Problem requirements: Bring together copies of the lines in the data below that contain the word "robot".

Record set:
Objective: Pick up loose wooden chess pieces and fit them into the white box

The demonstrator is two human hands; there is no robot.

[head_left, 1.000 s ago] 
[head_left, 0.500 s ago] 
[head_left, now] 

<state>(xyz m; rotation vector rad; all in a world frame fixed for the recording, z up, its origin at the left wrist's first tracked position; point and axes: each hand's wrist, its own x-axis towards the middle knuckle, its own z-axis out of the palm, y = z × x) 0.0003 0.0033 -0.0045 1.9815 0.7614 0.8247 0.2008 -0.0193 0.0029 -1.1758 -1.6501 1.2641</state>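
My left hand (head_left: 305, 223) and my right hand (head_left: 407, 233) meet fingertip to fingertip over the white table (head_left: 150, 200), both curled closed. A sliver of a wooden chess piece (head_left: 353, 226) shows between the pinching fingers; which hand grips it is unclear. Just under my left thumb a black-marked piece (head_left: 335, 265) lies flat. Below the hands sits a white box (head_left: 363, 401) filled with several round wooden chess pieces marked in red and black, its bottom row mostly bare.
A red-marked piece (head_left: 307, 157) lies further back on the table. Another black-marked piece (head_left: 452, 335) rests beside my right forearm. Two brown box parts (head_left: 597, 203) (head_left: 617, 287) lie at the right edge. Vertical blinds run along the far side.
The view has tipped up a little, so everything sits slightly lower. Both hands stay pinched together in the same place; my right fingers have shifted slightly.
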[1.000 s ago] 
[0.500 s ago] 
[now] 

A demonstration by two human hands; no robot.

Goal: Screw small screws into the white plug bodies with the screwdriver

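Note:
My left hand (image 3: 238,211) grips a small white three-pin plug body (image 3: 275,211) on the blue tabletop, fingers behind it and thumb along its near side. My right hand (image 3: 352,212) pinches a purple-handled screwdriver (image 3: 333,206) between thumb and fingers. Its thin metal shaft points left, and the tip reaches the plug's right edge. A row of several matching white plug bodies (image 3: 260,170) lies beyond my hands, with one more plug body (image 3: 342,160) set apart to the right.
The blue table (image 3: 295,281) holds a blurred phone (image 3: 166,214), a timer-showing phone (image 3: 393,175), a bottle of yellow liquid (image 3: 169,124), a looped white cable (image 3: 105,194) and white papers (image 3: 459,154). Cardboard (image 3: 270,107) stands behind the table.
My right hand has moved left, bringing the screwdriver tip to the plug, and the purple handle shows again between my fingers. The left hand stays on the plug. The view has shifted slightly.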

Solution to this task:
The demonstrator is two human hands; there is no robot.
A demonstration by two human hands; no robot.

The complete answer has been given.